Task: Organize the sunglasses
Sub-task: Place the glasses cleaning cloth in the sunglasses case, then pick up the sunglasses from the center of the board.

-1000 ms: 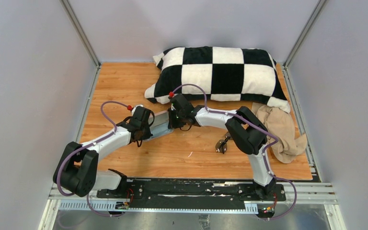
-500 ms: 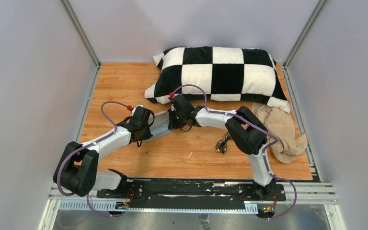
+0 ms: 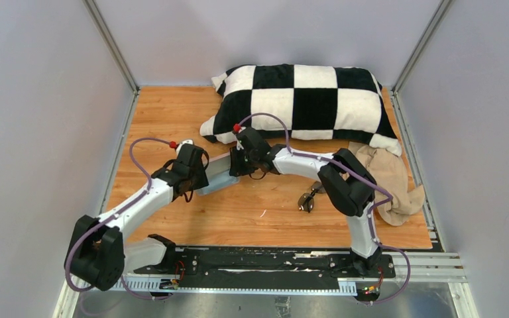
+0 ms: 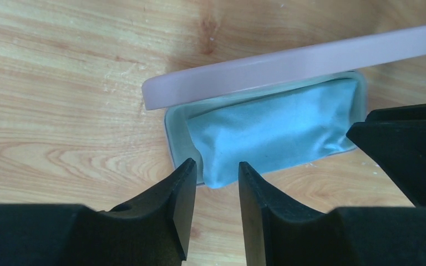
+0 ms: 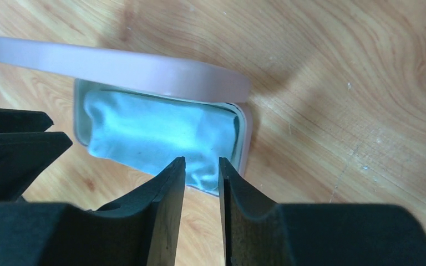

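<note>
The sunglasses [image 3: 307,199], small with dark lenses, lie on the wood by my right arm's elbow, apart from both grippers. The pinkish-grey case [image 3: 217,177] lies between the grippers, lid [image 4: 288,66] raised, with the light blue cloth [image 4: 277,130] inside. My left gripper [image 4: 217,169] is at the case's left end, jaws narrowly apart and empty, tips at the cloth's corner. My right gripper [image 5: 202,163] is at the case's right end, jaws narrowly apart and empty, above the cloth [image 5: 155,130]. In the top view the left gripper [image 3: 202,177] and right gripper [image 3: 237,165] flank the case.
A black-and-white checkered pillow [image 3: 305,103] lies across the back. A beige crumpled cloth [image 3: 388,182] lies at the right edge. Grey walls enclose the wooden table [image 3: 166,112] on three sides.
My left arm has swung a little to the left and its elbow has dropped back. My right gripper has shifted slightly toward the back left. The case and sunglasses stay put.
</note>
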Tool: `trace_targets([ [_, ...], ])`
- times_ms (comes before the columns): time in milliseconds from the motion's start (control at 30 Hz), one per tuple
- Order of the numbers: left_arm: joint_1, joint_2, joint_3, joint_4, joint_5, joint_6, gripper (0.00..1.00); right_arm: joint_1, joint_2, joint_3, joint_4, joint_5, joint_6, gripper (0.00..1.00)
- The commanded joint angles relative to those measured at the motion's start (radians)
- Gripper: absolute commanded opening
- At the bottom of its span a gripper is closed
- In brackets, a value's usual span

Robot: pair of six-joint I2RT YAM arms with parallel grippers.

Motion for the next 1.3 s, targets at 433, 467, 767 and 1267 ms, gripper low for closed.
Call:
trace_targets([
  [433, -0.15, -0.33, -0.038, -0.092, 0.071, -0.055, 0.45, -0.191, -0.844, -0.596, -0.233, 0.373, 0.075, 0.58],
  [467, -0.177, -0.317, -0.035, -0.088, 0.069, -0.064, 0.45, -0.238, -0.917, -0.666, -0.247, 0.366, 0.108, 0.59],
  [767, -0.316, -0.165, 0.025, -0.022, 0.088, -0.084, 0.46, -0.413, -1.144, -0.91, -0.278, 0.27, 0.329, 0.65],
  [1267, -0.35, -0.155, 0.048, -0.017, 0.083, -0.089, 0.47, -0.393, -0.789, -0.713, -0.286, 0.277, 0.446, 0.71],
])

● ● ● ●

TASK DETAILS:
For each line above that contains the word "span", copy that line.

ANSWER SPACE:
- At the bottom of its span a gripper is closed
- In brackets, a value's usual span

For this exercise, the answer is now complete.